Try it –
Please output every entry below precisely as written.

Extracted data –
··········

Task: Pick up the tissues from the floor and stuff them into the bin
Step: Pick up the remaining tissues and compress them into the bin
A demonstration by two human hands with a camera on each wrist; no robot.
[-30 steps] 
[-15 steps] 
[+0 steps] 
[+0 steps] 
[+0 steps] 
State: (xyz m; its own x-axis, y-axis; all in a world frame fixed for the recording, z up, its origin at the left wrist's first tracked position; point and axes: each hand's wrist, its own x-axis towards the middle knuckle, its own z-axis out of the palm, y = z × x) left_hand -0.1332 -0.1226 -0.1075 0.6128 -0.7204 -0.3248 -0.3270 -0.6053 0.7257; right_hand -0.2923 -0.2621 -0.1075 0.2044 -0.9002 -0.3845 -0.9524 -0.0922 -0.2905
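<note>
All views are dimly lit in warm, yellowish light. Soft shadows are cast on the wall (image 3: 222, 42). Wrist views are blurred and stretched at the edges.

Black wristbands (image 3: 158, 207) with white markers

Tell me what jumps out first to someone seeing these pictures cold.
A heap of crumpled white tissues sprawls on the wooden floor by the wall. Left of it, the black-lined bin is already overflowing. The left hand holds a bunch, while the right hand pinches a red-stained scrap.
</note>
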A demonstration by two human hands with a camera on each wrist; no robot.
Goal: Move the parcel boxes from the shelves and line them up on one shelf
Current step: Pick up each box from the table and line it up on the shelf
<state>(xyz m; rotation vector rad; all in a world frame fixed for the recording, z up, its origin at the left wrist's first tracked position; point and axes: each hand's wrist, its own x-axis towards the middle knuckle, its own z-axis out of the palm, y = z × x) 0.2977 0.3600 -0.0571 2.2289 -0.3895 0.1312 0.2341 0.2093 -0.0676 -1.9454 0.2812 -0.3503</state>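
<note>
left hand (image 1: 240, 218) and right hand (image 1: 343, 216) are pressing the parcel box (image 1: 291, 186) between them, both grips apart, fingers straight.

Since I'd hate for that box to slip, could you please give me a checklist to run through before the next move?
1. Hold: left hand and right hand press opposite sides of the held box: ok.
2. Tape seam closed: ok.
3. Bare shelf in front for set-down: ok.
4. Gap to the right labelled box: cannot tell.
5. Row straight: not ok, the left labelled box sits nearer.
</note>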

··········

Answer section –
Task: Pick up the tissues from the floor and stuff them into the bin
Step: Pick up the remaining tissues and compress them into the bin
A demonstration by two human hands with a camera on each wrist; no robot.
[-30 steps] 
[-15 steps] 
[+0 steps] 
[+0 steps] 
[+0 steps] 
State: (xyz m; its own x-axis, y-axis; all in a world frame fixed for the recording, z up, its origin at the left wrist's first tracked position; point and axes: each hand's wrist, its own x-axis towards the middle knuckle, its own z-axis out of the palm, y = z × x) left_hand -0.1332 -0.1226 -0.1075 0.6128 -0.7204 -0.3248 -0.3270 -0.6053 0.7257; right_hand -0.2923 -0.2621 -0.1075 0.2044 -0.9002 -0.3845 -0.9524 -0.0922 -0.2905
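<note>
All views are dimly lit in warm, yellowish light. Soft shadows are cast on the wall (image 3: 222, 42). Wrist views are blurred and stretched at the edges.

Black wristbands (image 3: 158, 207) with white markers

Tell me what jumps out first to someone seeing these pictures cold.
A heap of crumpled white tissues sprawls on the wooden floor by the wall. Left of it, the black-lined bin is already overflowing. The left hand holds a bunch, while the right hand pinches a red-stained scrap.
</note>
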A demonstration by two human hands with a camera on each wrist; no robot.
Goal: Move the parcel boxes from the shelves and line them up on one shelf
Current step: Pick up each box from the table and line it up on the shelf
<state>(xyz m; rotation vector rad; all in a world frame fixed for the recording, z up, its origin at the left wrist's first tracked position; point and axes: each hand's wrist, its own x-axis towards the middle knuckle, its own z-axis out of the palm, y = z × x) 0.2977 0.3600 -0.0571 2.2289 -0.3895 0.1312 0.2341 0.2093 -0.0676 -1.9454 0.2812 -0.3503</state>
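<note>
left hand (image 1: 240, 218) and right hand (image 1: 343, 216) are pressing the parcel box (image 1: 291, 186) between them, both grips apart, fingers straight.

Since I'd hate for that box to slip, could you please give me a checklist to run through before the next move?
1. Hold: left hand and right hand press opposite sides of the held box: ok.
2. Tape seam closed: ok.
3. Bare shelf in front for set-down: ok.
4. Gap to the right labelled box: cannot tell.
5. Row straight: not ok, the left labelled box sits nearer.
</note>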

With this output, the exercise is done.